Avec 3 165 centres de passation répartis sur tout le territoire national, y compris 13 centres à l’étranger (Angola, Ouganda, Rwanda, Burundi et Tanzanie), cette session 2025 témoigne de l’ampleur et de l’importance accordées à l’éducation congolaise. Les candidats affrontent durant plusieurs jours les épreuves qui viendront sanctionner la fin de leur cycle secondaire.

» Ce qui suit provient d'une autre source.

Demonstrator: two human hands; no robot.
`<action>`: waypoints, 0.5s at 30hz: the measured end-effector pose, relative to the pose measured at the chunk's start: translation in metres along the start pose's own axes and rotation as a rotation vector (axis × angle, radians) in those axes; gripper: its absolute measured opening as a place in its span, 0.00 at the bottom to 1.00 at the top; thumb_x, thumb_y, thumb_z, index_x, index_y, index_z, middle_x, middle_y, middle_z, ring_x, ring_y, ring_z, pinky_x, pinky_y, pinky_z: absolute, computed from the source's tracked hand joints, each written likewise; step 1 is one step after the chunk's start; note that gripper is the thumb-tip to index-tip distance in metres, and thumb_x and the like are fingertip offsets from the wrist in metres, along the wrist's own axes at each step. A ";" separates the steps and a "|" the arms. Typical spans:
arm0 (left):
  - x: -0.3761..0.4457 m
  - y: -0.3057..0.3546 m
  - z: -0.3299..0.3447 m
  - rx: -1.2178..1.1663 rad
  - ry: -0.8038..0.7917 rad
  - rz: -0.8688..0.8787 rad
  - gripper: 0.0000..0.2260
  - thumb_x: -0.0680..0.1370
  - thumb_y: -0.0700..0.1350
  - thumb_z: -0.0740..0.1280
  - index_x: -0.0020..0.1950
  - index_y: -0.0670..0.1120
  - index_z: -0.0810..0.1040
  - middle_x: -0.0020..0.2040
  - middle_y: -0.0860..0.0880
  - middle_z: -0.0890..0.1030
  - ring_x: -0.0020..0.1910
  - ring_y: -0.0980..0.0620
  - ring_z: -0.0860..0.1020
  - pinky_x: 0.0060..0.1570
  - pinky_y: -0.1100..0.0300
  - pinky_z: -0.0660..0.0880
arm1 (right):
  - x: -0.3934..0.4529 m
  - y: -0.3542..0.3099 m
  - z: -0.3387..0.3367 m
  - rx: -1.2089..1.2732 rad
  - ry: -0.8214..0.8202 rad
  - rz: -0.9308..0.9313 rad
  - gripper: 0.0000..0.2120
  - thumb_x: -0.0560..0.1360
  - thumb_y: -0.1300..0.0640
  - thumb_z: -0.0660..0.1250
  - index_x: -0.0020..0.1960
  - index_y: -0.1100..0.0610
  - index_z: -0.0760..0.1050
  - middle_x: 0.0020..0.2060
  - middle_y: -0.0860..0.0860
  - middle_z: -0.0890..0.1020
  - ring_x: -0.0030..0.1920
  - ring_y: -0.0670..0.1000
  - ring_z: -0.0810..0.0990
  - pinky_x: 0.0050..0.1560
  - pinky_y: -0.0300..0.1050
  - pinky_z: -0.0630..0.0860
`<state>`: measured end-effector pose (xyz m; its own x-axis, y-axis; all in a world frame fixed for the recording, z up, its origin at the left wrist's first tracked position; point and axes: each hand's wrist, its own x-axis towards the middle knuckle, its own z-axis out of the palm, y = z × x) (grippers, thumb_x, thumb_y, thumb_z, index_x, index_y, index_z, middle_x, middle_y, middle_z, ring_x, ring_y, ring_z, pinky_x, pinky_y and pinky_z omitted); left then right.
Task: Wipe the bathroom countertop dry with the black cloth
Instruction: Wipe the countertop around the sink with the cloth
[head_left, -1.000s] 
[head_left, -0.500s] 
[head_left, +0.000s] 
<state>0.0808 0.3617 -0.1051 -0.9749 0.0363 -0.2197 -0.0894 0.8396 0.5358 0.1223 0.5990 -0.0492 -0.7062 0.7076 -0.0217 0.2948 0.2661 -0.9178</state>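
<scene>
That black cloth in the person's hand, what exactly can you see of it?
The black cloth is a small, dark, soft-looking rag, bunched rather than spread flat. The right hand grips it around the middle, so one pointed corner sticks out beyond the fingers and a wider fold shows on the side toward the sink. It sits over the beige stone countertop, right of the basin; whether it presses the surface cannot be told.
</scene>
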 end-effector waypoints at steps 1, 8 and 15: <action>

Dans son discours de lancement, la Ministre Raïssa Malu a salué la bonne organisation de cet examen, tout en mettant en avant les efforts de digitalisation menés par son ministère. Elle a souligné l’engagement de l’État à moderniser le secteur éducatif et à renforcer la crédibilité des diplômes congolais, à la fois sur le plan national et international.
L’innovation phare de cette édition réside dans la généralisation de la plateforme E-Diplôme, un système basé sur la blockchain et un QR code, qui permet désormais à chaque lauréat de valider, tracer et prouver l’authenticité de son diplôme. Cette technologie réduit considérablement les risques de falsification et de fraude.
En intégrant la blockchain à son système éducatif, la RDC devient l’un des premiers pays d’Afrique à utiliser cette technologie dans la gestion des diplômes, un bond technologique salué par les acteurs du secteur et les partenaires éducatifs internationaux. Cette avancée répond aussi à un besoin urgent de sécurisation des documents académiques.
La Ministre a profité de l’occasion pour encourager les élèves à faire preuve de rigueur, d’honnêteté et de confiance en eux. Elle a également appelé les surveillants, les responsables de centres et les parents à jouer pleinement leur rôle pour garantir un examen crédible, équitable et sans tricherie.
En clôturant son intervention, Raïssa Malu a rappelé que cette édition 2025 s’inscrit dans la vision globale du Chef de l’État visant à faire de l’éducation un pilier stratégique pour le développement. Ce lancement marque donc non seulement le début des épreuves, mais aussi un tournant numérique majeur pour l’école congolaise.